The University of Melbourne spin-out Otifex Therapeutics has raised $1.1m from the Medical Research Commercialisation Fund and Uniseed to develop a nasal spray for the most common cause of childhood hearing problems.

University of Melbourne spin-out Otifex Therapeutics announced the company has secured $1.1m investment funding to advance the development of a nasal spray for Otitis Media with Effusion (OME), or fluid in the middle ear. There are no effective medicines available to treat OME, which is often managed with surgical implantation of tympanostomy tubes (‘grommets’). Otifex plans to develop an easy to use, safe and effective nasal spray to assist in the clearance of fluid from the middle ear, which is the cause of OME associated hearing loss. The company plans to test the nasal spray in collaboration with The Australian Paediatric Research Unit of the Murdoch Childrens Research Institute.

Otifex also announced today the appointment of Dr Christopher Wraight as Chief Operating Officer. Dr Wraight was previously a technology founder and Research Director of the ASX-listed, clinical stage biopharmaceutical R&D company, Antisense Therapeutics Ltd. He has a PhD in Biochemistry and an MBA in Technology Management, and has overseen several successful early stage drug development programmes from the laboratory research stage into clinical proof of concept. In 2008 he was awarded an Australian Life Sciences Industry ‘Advancing BioBusiness Award’ from Merck Sharp & Dohme (Aust) & Advance.org.

“Otifex Therapeutics’ strategy is to reformulate a well established and safe oral tablet drug, which has a long history of use in 130 million adults, into a safe and convenient nasal spray for children,” said Dr Wraight. “We hope to provide the first, effective, non-surgical treatment option for the most common cause of acquired hearing loss in children.”

The $1.1m investment funding will be used in reformulation for nasal delivery, pharmacology and safety experiments, manufacture, and a Phase I clinical trial to confirm the nasal formulation’s safety.
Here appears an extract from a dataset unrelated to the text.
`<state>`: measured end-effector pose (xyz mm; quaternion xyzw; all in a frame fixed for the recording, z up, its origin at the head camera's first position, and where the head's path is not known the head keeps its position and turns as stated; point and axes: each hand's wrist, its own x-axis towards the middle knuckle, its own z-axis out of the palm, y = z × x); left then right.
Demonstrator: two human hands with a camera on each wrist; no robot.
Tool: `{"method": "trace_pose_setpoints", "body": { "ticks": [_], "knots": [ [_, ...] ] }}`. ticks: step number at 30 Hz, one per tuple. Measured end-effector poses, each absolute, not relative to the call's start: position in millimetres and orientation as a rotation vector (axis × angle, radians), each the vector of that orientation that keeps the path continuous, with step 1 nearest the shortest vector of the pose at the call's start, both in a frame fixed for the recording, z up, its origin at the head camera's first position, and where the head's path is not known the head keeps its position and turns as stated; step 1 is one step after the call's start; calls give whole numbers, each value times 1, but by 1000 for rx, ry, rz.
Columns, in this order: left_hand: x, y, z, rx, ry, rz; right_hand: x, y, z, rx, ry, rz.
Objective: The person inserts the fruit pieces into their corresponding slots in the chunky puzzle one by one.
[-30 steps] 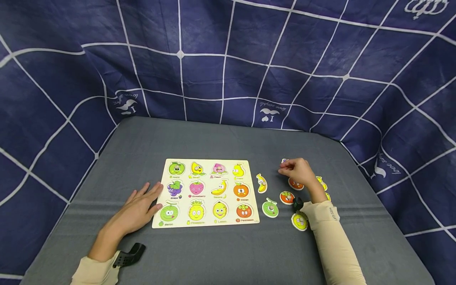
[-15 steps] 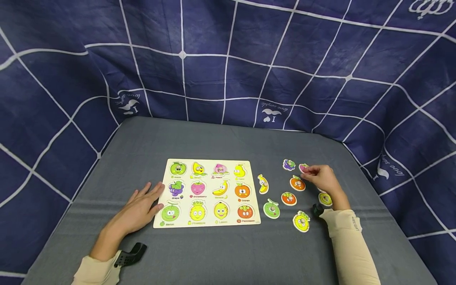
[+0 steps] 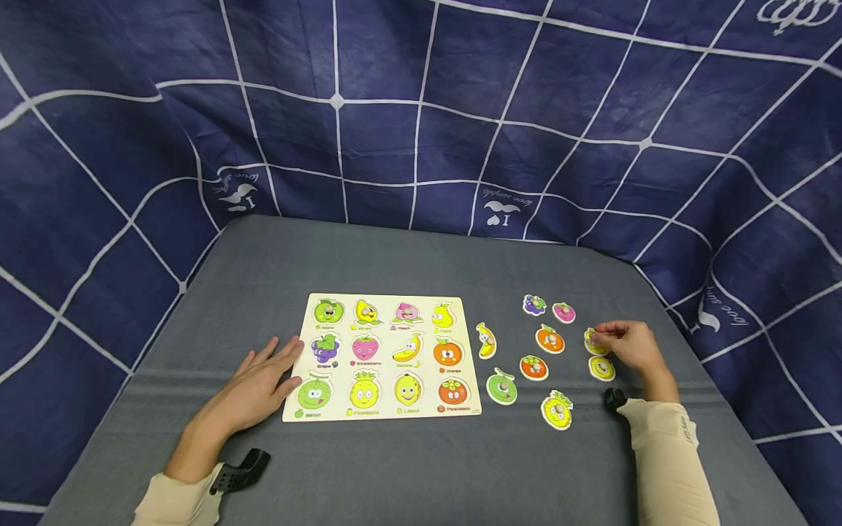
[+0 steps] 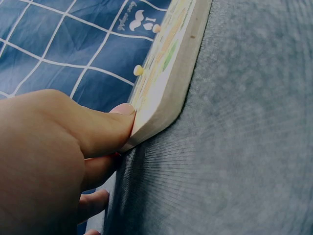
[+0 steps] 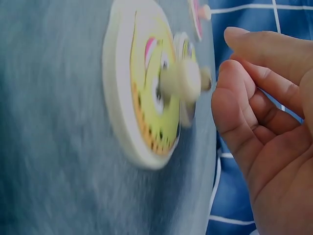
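Observation:
My left hand [image 3: 263, 383] lies with spread fingers along the left side of a wooden fruit puzzle board [image 3: 388, 427]. In the left wrist view its thumb touches the board's corner. The apple piece [image 3: 328, 312], mango piece [image 3: 365, 313] and peach piece [image 3: 406, 313] sit on the board with knobs showing. My right hand [image 3: 634, 343] is over a yellow puzzle piece [image 3: 590, 342], partly covered by the fingers. In the right wrist view, thumb and forefinger are bent and apart, beside the knobs. The round yellow lemon piece [image 3: 601, 368] lies just below.
Loose pieces lie right of the board: banana [image 3: 486, 340], melon [image 3: 502, 386], persimmon [image 3: 533, 367], orange [image 3: 549, 339], grape [image 3: 534, 305], strawberry [image 3: 563, 313] and pineapple [image 3: 557, 410]. A blue checked cloth [image 3: 368, 146] rises behind the grey table [image 3: 395, 256].
My right hand has moved rightward and toward me, from near the grape piece, past the strawberry piece, to the yellow pieces. The left hand has stayed at the board.

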<state>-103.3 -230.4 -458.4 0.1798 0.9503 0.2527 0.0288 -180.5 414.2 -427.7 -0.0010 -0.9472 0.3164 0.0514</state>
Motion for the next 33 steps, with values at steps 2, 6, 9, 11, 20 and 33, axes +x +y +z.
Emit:
{"method": "trace_pose_setpoints", "body": {
  "ticks": [2, 6, 9, 11, 20, 33],
  "knots": [
    [-103, -230, -458, 553, 2933, 776, -180, 420, -430, -6, -2884, 981],
    [-103, -230, -458, 546, 2932, 781, -181, 428, -434, -15, -2883, 1024],
    [-102, -231, -457, 544, 2929, 787, -182, 432, -437, -38, -2892, 1035],
    [-102, -230, -458, 547, 2930, 787, -182, 433, -439, -46, -2894, 1059],
    [-102, -229, -458, 546, 2933, 792, -176, 435, -440, 23, -2908, 1128],
    [-102, -227, -456, 540, 2943, 796, -176, 438, -441, 63, -2938, 1077]
  ]
}}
Otifex then plans to seek additional investment to advance to Phase II clinical efficacy trials in children with OME, representing a key value inflection point in the company’s commercialisation strategy.

The technology was developed by Associate Professor Colin Anderson from the Department of Anatomy and Cell Biology in the Faculty of Medicine, Dentistry and Health Sciences at The University of Melbourne, and Dr Burkhard Franz, a Melbourne-based ENT physician and Honorary Research Fellow from the same Department, and licensed to Otifex with the assistance of UoM Commercial Ltd, the commercialisation company of The University of Melbourne.